A Proper State of Mind

Paul tells us to do nothing out of selfish ambition or vain conceit (see Phil. 2:2-4). What is comparison if not the means by which we decide we are better or worse than others? Paul said, “For we dare not make ourselves of the number, or compare ourselves with some that commend themselves: but they measuring themselves by themselves, and comparing themselves among themselves, are not wise (2 Cor. 10:12). He also said, “For, being ignorant of the righteousness of God, and seeking to establish their own, they did not submit to God’s righteousness” (Rom.10:3). Comparing ourselves to others limits our potential. When we compare our performance and actions to others we allow them to set our standard of achievement. Paul reminds us that “everything is possible” for the person who believes (see Rom. 9:23). Nowhere in Scripture does it say one’s success is dictated by his or her stature in the community. Moreover, we are not to compare ourselves to ourselves, or we run the risk of stunting further growth by looking back and saying, “I’ve come a long way. I am nothing like I was before.” This is a recipe for complacency.
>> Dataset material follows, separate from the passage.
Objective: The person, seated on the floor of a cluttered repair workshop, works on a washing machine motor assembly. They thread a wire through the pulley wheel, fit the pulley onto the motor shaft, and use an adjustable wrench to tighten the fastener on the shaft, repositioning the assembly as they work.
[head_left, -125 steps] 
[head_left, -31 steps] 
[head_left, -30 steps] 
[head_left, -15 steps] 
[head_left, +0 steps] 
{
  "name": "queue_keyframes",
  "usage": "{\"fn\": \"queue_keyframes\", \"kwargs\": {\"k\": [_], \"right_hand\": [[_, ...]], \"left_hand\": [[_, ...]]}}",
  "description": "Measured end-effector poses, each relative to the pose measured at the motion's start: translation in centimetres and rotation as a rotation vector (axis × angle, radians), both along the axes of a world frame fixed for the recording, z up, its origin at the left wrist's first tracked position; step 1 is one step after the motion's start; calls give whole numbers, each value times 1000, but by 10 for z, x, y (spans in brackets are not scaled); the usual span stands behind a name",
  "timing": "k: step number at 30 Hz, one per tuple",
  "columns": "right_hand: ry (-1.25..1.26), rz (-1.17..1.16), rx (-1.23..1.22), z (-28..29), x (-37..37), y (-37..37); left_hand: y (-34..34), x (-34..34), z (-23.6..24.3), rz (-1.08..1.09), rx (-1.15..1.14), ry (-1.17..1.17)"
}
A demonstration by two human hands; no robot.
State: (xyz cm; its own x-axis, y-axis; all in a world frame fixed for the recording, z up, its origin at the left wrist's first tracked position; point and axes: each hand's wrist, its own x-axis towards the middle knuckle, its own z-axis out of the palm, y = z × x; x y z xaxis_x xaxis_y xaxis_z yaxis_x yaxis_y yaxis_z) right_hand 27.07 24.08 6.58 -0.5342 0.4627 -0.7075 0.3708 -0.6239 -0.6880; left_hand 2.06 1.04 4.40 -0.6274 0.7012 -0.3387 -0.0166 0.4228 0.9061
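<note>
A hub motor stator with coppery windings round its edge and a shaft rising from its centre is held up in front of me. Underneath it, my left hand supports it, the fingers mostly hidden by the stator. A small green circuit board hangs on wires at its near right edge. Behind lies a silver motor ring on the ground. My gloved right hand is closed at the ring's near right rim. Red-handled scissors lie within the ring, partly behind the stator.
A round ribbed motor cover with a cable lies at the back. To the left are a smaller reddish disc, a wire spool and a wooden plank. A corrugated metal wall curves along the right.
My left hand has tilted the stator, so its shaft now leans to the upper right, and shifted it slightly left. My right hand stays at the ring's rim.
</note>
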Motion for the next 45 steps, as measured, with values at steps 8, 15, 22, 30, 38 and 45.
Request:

Rather, we are to compare ourselves to Jesus Christ, aiming every day to emulate Him in all that we do. Grace should propel us to grow in holiness after the pattern of Jesus Christ.

Our path in life can be likened to a tightrope. Consider how tightrope walkers never look back after they take their first step. Seldom do they look up or they would become concerned about how much of their walk remains, making it seem as though they have made little progress. But they do look down, watching their feet, making sure to take measured and accurate steps. Each step, at the moment it is taken, is what is present. It represents what the tightrope walker must do “at that moment.” As Christians, we are not to regret the past, nor should we worry about the future, for in doing so we squander today. Isaiah wrote, “Remember not the former things, nor consider the things of old. Behold, I am doing a new thing; now it springs forth, do you not perceive it? I will make a way in the wilderness and rivers in the desert” (Isaiah 43:18-19). Jesus said, “No one who puts his hand to the plow and looks back is fit for the kingdom of God” (Luke 9:62).

God’s Continuing Grace

God’s grace continues to bless us and keep us after conversion. Jesus is the true human being (wholly man and wholly God) in whom we are to be able to participate by grace. Grace propels believers to grow in holiness after the pattern of Jesus Christ. Peter tells us, “But grow in the grace and knowledge of our Lord and Savior Jesus Christ. To him be the glory both now and to the day of eternity” (2 Pet. 3:18). Johnson believes God’s grace comes to us more like a power, bonding us to Christ so that we may live with Him in accord with our status as God’s beloved children (2). He believes prevenient grace comes to sinners before salvation to convict them of their unrighteousness, call them to repentance, and enable them to freely cooperate with God’s grace by ceasing to resist its work. Other theologians argue that God’s irresistible grace enlightens the minds of sinners, changes their hearts, and draws them to salvation. They’re being led to the living water. Although the condition of beginning the covenant of grace is by faith alone (per fidem), the condition of continuing in grace rests in obedience to God’s commands (3). James said, “So also faith by itself, if it does not have works, is dead” (James 2:17).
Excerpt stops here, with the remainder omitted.